§ PROBLEM DETAILS:
Each of the lines below must be retyped character for character.

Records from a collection
•••••

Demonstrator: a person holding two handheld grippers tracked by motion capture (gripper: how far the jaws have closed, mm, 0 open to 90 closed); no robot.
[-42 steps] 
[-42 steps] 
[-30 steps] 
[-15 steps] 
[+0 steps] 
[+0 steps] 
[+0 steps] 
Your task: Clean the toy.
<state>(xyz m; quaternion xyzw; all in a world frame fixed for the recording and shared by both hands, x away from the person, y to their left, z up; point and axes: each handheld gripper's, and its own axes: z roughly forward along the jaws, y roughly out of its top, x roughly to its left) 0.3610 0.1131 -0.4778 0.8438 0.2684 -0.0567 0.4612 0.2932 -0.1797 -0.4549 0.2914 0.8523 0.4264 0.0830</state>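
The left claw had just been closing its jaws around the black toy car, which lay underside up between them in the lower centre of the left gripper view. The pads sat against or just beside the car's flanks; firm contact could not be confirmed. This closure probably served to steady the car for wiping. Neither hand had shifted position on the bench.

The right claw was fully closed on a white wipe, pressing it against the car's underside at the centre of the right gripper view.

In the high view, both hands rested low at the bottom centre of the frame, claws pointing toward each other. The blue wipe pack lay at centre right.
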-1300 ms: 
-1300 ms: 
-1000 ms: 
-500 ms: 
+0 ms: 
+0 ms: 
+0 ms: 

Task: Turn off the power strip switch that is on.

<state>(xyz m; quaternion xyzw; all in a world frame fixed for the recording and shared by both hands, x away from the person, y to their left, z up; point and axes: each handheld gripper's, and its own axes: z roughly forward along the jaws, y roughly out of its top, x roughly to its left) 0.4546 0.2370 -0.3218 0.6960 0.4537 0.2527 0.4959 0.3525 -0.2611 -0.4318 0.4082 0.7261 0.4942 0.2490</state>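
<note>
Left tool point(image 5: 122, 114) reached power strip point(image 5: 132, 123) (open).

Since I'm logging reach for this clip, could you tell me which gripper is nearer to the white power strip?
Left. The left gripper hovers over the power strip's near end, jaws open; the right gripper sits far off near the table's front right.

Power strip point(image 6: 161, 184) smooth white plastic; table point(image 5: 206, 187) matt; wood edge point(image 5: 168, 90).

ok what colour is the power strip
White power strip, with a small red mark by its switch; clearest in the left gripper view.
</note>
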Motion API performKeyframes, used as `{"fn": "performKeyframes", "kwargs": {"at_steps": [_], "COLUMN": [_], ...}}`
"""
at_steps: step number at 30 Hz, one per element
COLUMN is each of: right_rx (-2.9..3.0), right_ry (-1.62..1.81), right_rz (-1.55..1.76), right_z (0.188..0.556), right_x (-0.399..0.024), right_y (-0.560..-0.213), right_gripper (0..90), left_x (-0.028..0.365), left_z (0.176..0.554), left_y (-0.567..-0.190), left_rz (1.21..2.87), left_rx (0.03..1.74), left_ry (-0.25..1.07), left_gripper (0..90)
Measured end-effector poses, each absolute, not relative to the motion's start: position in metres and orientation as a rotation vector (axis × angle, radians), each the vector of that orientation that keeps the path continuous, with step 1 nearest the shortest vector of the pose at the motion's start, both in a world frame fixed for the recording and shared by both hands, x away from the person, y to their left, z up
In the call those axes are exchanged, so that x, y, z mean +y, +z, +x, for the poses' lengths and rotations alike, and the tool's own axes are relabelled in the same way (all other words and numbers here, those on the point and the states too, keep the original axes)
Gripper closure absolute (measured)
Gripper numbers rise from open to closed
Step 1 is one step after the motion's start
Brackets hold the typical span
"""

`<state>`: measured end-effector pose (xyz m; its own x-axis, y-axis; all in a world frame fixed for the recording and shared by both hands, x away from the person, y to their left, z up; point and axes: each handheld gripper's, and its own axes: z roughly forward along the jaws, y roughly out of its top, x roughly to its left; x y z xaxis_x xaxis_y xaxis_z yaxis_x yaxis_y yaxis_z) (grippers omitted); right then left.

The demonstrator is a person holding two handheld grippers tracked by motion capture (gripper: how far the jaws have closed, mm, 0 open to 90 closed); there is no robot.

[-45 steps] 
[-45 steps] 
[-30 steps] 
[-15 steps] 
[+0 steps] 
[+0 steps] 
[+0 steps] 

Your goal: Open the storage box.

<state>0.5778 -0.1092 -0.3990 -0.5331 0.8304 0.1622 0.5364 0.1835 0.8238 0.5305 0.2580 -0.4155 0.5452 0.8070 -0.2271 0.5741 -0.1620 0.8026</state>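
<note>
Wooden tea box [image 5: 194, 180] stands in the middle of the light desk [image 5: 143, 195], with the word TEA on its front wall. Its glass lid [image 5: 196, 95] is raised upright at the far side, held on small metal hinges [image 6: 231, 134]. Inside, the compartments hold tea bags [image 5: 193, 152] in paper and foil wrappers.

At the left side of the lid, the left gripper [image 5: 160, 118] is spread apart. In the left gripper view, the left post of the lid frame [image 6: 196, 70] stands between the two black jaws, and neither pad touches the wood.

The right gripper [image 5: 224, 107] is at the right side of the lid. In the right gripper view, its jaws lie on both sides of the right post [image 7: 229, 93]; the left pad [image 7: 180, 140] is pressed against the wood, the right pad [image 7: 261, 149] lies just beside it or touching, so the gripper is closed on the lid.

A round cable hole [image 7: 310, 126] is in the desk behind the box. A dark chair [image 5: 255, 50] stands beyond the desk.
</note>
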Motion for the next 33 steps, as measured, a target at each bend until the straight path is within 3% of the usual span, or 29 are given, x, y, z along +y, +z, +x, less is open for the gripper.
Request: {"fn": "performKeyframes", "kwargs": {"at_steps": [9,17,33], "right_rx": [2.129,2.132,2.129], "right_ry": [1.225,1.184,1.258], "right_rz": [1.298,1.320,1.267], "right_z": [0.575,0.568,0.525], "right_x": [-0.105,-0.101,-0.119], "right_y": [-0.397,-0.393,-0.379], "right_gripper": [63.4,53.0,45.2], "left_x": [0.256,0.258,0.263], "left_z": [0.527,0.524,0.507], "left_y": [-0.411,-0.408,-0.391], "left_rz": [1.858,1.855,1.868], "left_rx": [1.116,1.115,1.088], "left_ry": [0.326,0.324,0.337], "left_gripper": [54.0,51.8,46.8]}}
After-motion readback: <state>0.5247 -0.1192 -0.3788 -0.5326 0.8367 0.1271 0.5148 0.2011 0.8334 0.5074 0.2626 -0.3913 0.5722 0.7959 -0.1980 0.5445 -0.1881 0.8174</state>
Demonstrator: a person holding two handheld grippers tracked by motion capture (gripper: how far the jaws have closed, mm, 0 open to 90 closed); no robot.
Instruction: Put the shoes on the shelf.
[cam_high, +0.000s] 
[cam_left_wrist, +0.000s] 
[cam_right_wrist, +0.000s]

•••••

§ ANSWER TO THIS EXERCISE:
Demonstrator: a person holding two handheld grippers tracked by motion capture (gripper: how far the jaws have closed, mm, 0 open to 90 closed); no robot.
[-42 steps] 
[-42 steps] 
[-30 steps] 
[-15 steps] 
[+0 steps] 
[+0 steps] 
[+0 steps] 
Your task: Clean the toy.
<state>(xyz m; quaternion xyzw; all in a world frame fixed for the recording and shared by both hands, x away from the person, y to their left, z up; point and axes: each handheld gripper's, and its own axes: z roughly forward along the jaws, y roughly out of its top, x roughly to its left) 0.3610 0.1131 -0.4778 0.8438 0.2684 -0.0567 0.4612 0.2932 -0.1797 -0.4549 0.2914 0.8523 0.4264 0.0830</state>
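The left claw had just been closing its jaws around the black toy car, which lay underside up between them in the lower centre of the left gripper view. The pads sat against or just beside the car's flanks; firm contact could not be confirmed. This closure probably served to steady the car for wiping. Neither hand had shifted position on the bench.

The right claw was fully closed on a white wipe, pressing it against the car's underside at the centre of the right gripper view.

In the high view, both hands rested low at the bottom centre of the frame, claws pointing toward each other. The blue wipe pack lay at centre right.
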-1300 ms: 
-1300 ms: 
-1000 ms: 
-500 ms: 
+0 ms: 
+0 ms: 
+0 ms: 

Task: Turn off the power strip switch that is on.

<state>(xyz m; quaternion xyzw; all in a world frame fixed for the recording and shared by both hands, x away from the person, y to their left, z up; point and axes: each handheld gripper's, and its own axes: z roughly forward along the jaws, y roughly out of its top, x roughly to its left) 0.4546 0.2370 -0.3218 0.6960 0.4537 0.2527 0.4959 0.3525 -0.2611 -0.4318 0.4082 0.7261 0.4942 0.2490</state>
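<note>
Left tool point(image 5: 122, 114) reached power strip point(image 5: 132, 123) (open).

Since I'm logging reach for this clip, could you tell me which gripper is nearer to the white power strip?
Left. The left gripper hovers over the power strip's near end, jaws open; the right gripper sits far off near the table's front right.

Power strip point(image 6: 161, 184) smooth white plastic; table point(image 5: 206, 187) matt; wood edge point(image 5: 168, 90).

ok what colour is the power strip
White power strip, with a small red mark by its switch; clearest in the left gripper view.
</note>
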Motion API performKeyframes, used as `{"fn": "performKeyframes", "kwargs": {"at_steps": [_], "COLUMN": [_], ...}}`
"""
at_steps: step number at 30 Hz, one per element
COLUMN is each of: right_rx (-2.9..3.0), right_ry (-1.62..1.81), right_rz (-1.55..1.76), right_z (0.188..0.556), right_x (-0.399..0.024), right_y (-0.560..-0.213), right_gripper (0..90), left_x (-0.028..0.365), left_z (0.176..0.554), left_y (-0.567..-0.190), left_rz (1.21..2.87), left_rx (0.03..1.74), left_ry (-0.25..1.07), left_gripper (0..90)
Measured end-effector poses, each absolute, not relative to the motion's start: position in metres and orientation as a rotation vector (axis × angle, radians), each the vector of that orientation that keeps the path continuous, with step 1 nearest the shortest vector of the pose at the motion's start, both in a world frame fixed for the recording and shared by both hands, x away from the person, y to their left, z up
In the call those axes are exchanged, so that x, y, z mean +y, +z, +x, for the poses' lengths and rotations alike, and the tool's own axes are relabelled in the same way (all other words and numbers here, those on the point and the states too, keep the original axes)
Gripper closure absolute (measured)
Gripper numbers rise from open to closed
Step 1 is one step after the motion's start
Brackets hold the typical span
"""

`<state>`: measured end-effector pose (xyz m; its own x-axis, y-axis; all in a world frame fixed for the recording and shared by both hands, x away from the person, y to their left, z up; point and axes: each handheld gripper's, and its own axes: z roughly forward along the jaws, y roughly out of its top, x roughly to its left; x y z xaxis_x xaxis_y xaxis_z yaxis_x yaxis_y yaxis_z) (grippers omitted); right then left.

The demonstrator is a person holding two handheld grippers tracked by motion capture (gripper: how far the jaws have closed, mm, 0 open to 90 closed); there is no robot.

[-45 steps] 
[-45 steps] 
[-30 steps] 
[-15 steps] 
[+0 steps] 
[+0 steps] 
[+0 steps] 

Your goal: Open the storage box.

<state>0.5778 -0.1092 -0.3990 -0.5331 0.8304 0.1622 0.5364 0.1835 0.8238 0.5305 0.2580 -0.4155 0.5452 0.8070 -0.2271 0.5741 -0.1620 0.8026</state>
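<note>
Wooden tea box [image 5: 194, 180] stands in the middle of the light desk [image 5: 143, 195], with the word TEA on its front wall. Its glass lid [image 5: 196, 95] is raised upright at the far side, held on small metal hinges [image 6: 231, 134]. Inside, the compartments hold tea bags [image 5: 193, 152] in paper and foil wrappers.

At the left side of the lid, the left gripper [image 5: 160, 118] is spread apart. In the left gripper view, the left post of the lid frame [image 6: 196, 70] stands between the two black jaws, and neither pad touches the wood.

The right gripper [image 5: 224, 107] is at the right side of the lid. In the right gripper view, its jaws lie on both sides of the right post [image 7: 229, 93]; the left pad [image 7: 180, 140] is pressed against the wood, the right pad [image 7: 261, 149] lies just beside it or touching, so the gripper is closed on the lid.

A round cable hole [image 7: 310, 126] is in the desk behind the box. A dark chair [image 5: 255, 50] stands beyond the desk.
</note>
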Motion for the next 33 steps, as measured, a target at each bend until the straight path is within 3% of the usual span, or 29 are given, x, y, z along +y, +z, +x, less is open for the gripper.
Request: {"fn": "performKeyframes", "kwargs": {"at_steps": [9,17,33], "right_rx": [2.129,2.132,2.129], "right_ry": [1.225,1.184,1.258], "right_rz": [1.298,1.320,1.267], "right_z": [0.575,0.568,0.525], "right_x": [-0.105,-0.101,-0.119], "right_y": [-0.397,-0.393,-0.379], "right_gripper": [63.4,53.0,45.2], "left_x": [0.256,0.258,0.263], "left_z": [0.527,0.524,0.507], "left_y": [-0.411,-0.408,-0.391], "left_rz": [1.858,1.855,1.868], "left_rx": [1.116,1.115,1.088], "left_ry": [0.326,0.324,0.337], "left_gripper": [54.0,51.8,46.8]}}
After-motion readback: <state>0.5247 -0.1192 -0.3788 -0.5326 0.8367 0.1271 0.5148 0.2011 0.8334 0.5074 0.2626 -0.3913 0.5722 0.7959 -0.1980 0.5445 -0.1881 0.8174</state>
Demonstrator: a person holding two handheld grippers tracked by motion capture (gripper: how far the jaws have closed, mm, 0 open to 90 closed); no robot.
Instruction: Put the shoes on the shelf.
[cam_high, +0.000s] 
[cam_left_wrist, +0.000s] 
[cam_right_wrist, +0.000s]

This answer requires nothing else.